NU, Politik, dan Perkembangan Islam Indonesia.

Nahdhatul ulama didirikan pada tahun 1926 oleh sejumlah tokoh ulama dan usahawan Jawa Timur. Pembentukaannya sering kali dijelaskan sebagai reaksi defensive terhadap berbagai aktifitas kelompok reformis Muhammadiyah dan kelompok modernis moderat yang aktif dalam gerakan politik Sarekat Islam[1]. Dari sini awal NU berkiprah dalam perjalanan sejarah Bangsa Indonesia, khususnya dalam perkembangan Islam Indonesia. Aspek-aspek utama dari pengaitan NU kepada proses perkembangan Islam di Indonesia dapat di lihat pada hal-hal berikut; tradisi keilmuagamaan yang dikembangkannya, pandangan kemasyarakatan yang dimilikinya, cara pengambilan keputusan umum yang digunakannya, dan proses rekonsiliasi internalnya jika terjadi perbedaan pandangan yang tajam. Kesemua aspek utama itu berkait satu sama lain, dan seringkali berfungsi tumpang tindih, walaupun secara keseluruhan berpola saling menunjang[2].

Tradisi keagamaan NU bertumpu pada pengertian tersendiri yang disebut Aqidah Ahlussunnah wal Jama’ah. Doktrin tersebut berpangkal pada tiga pilar, yaitu; pertama, mengikuti paham al-Asy’ari dan al-Maturidi dalam Tauhid, kedua, mengikuti salah satu madzhab fiqh yang empat (Hanafi, Maliki, Syafi’i, dan Hambali), dan yang ketiga, mengikuti cara yang ditetapkan al-Junaid al-Bagdadi dalam bertarekat atau bertasawuf[3].

Namun dalam perjalanan selanjutnya, NU yang pada awalnya merupakan gerakan sosial keagamaan yang bertujuan meningkatkan kualitas keberagamaan dan kesejahteraan rakyat, gerakan politik lebih mewarnai wajah NU sehingga NU seringkali lebih didefinisikan sebagai gerakan politik yang tradisional. Pada fase ini seluruh energi eksponen NU lebih dikonsentrasikan mengejar target-target politik, sedangkan gerakan sosial seperti pendidikan, ekonomi, dan kebudayaan, cenderung terabaikan.
Dari dasar inilah, NU dihadapkan pada masalah titik berat orientasi. Kacung Marijan dalam salah satu artikelnya menyatakan, sebagai konsekwensi dari aktifnya NU berpolitik, baik ketika bergabung di partai politik lain maupun ketika menjadi partai sendiri, titik berat perhatian NU lebih pada masalah-masalah politik. Realitas demikian berbeda dengan orientasi NU ketika didirikan, yakni sebagai jam’iyah diniyah Islamiyah. Permasalahan ini lebih mengemuka karena hubungan NU dan pemerintah mengalami ketegangan. Hal ini terjadi karena didalam permainan politik NU terkesan berseberangan dengan pemerintah Orde Baru.

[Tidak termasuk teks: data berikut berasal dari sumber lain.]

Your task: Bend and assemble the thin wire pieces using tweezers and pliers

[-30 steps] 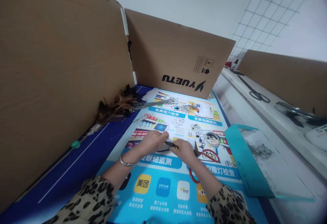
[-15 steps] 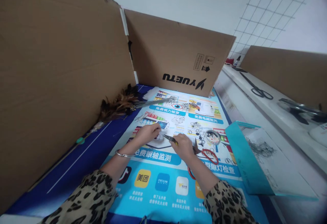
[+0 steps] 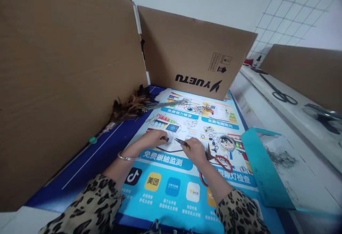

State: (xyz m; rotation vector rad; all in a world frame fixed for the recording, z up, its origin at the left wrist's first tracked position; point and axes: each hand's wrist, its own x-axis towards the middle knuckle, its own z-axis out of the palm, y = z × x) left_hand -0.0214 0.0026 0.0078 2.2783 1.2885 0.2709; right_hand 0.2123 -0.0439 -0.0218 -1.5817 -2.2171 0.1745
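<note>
My right hand (image 3: 197, 151) is closed round small yellow-handled pliers (image 3: 182, 142), whose dark tips point left. My left hand (image 3: 154, 138) lies just left of those tips, its fingers pinched on a tiny dark piece I cannot make out. A silver bangle (image 3: 127, 156) sits on my left wrist. Both hands rest on a blue printed poster (image 3: 171, 187) that covers the table. Loose small metal rings and clasps (image 3: 211, 137) lie scattered on the poster beyond my right hand. Both forearms wear leopard-print sleeves.
Cardboard walls (image 3: 64, 77) enclose the left and the back. A brown feather bundle (image 3: 130, 106) lies by the left wall. A round cartoon tin (image 3: 227, 142) and red rings (image 3: 223, 162) sit right of my hands. A teal tray (image 3: 269, 170) holds metal bits. Scissors (image 3: 280, 93) lie on the right ledge.
My two hands have drawn slightly apart, the pliers tips now clear of my left fingers. The view has shifted a little to the left.
</note>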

Pada saat yang sama, ketika orientasi politik itu mengedepan, NU justru tidak mampu mengartikulasikan dan mengagresikan kepentingan-kepentingan warga NU. Ketidakmampuan ini tidak semata-mata karena kualitas politisi NU kurang bagus, tapi lebih dari pada itu, political society Indonesia saat itu tidak memungkinkan civil society berbuat banyak dan memiliki tingkat partisipasi politik yang tinggi. Political society Indonesia yang bercorak otoritarian, dimana proses politik berlangsung secara elitis, jauh dari partisipasi politik rakyat (people are excluded from politic). Dalam situasi seperti ini, sejumlah kader NU dengan sejumlah Kiai yang menginginkan perubahan, mengadakan serangkaian diskusi untuk mendiskusikan realitas yang dihadapi NU. Hasil dari serangkaian diskusi inilah yang kemudian hari menjadi keputusan penting NU. Bahwa permasalahan yang disebutkan diatas terjadi karena apa yang dilakukan oleh NU semakin jauh dari semangat ketika NU didirikan. Maka agar NU bisa keluar dari permasalahan itu, mau tidak mau harus kembali ke Khittoh 1926[4].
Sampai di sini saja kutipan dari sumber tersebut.